## What is being asked
Take from the listing each line that has the string "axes".

━━━━━━━━━━━━━━━━━━━━

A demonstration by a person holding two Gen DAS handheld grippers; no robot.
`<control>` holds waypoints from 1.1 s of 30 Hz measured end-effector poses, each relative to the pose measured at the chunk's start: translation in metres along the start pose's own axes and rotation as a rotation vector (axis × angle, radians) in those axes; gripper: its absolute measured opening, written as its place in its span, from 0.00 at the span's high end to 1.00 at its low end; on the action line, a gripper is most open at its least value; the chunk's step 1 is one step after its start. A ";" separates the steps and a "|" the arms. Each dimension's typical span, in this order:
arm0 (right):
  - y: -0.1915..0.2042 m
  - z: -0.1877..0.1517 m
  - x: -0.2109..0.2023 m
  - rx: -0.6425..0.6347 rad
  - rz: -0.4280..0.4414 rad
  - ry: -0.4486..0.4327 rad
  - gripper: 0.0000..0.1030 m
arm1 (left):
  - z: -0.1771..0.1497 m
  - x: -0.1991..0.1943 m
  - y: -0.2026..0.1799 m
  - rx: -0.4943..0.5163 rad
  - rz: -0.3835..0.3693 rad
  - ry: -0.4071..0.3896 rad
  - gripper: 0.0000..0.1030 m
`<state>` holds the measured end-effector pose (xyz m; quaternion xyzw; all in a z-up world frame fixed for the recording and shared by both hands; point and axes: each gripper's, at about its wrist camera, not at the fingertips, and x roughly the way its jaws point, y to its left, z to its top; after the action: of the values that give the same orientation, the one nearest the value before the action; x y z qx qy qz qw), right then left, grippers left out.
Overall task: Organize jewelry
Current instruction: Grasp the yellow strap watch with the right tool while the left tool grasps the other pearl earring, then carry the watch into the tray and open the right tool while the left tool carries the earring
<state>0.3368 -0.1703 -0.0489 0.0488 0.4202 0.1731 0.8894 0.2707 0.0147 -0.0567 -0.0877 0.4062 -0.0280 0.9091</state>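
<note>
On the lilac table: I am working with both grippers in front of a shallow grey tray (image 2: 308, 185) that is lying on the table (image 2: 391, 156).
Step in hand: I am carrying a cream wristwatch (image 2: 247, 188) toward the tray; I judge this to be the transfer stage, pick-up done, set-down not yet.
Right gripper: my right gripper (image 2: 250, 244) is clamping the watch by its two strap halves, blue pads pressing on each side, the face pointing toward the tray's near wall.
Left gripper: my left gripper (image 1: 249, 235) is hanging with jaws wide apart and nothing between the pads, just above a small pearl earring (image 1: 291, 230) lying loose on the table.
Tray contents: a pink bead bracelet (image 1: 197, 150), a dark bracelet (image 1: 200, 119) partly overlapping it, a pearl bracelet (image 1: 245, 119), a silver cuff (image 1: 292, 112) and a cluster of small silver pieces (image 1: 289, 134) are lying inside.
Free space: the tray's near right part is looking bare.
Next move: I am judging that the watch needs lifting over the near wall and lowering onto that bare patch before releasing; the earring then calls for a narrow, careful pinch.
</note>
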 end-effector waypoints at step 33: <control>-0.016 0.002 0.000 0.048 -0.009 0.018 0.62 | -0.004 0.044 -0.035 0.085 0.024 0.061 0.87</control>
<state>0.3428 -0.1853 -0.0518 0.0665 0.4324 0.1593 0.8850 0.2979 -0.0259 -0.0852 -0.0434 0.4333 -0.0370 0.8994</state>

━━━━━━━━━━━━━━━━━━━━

## Output below
`<control>` holds waypoints from 1.1 s of 30 Hz measured end-effector poses, each relative to the pose measured at the chunk's start: translation in metres along the start pose's own axes and rotation as a rotation vector (axis × angle, radians) in those axes; gripper: its absolute measured opening, written as its place in its span, from 0.00 at the span's high end to 1.00 at its low end; on the action line, a gripper is most open at its least value; the chunk's step 1 is one step after its start. A ";" separates the steps and a "|" the arms. Each dimension's typical span, in this order:
`<state>` holds the measured end-effector pose (xyz m; quaternion xyzw; all in a z-up world frame fixed for the recording and shared by both hands; point and axes: each gripper's, at about its wrist camera, not at the fingertips, and x roughly the way its jaws point, y to its left, z to its top; after the action: of the values that give the same orientation, the one nearest the value before the action; x y z qx qy qz qw), right then left, grippers left out.

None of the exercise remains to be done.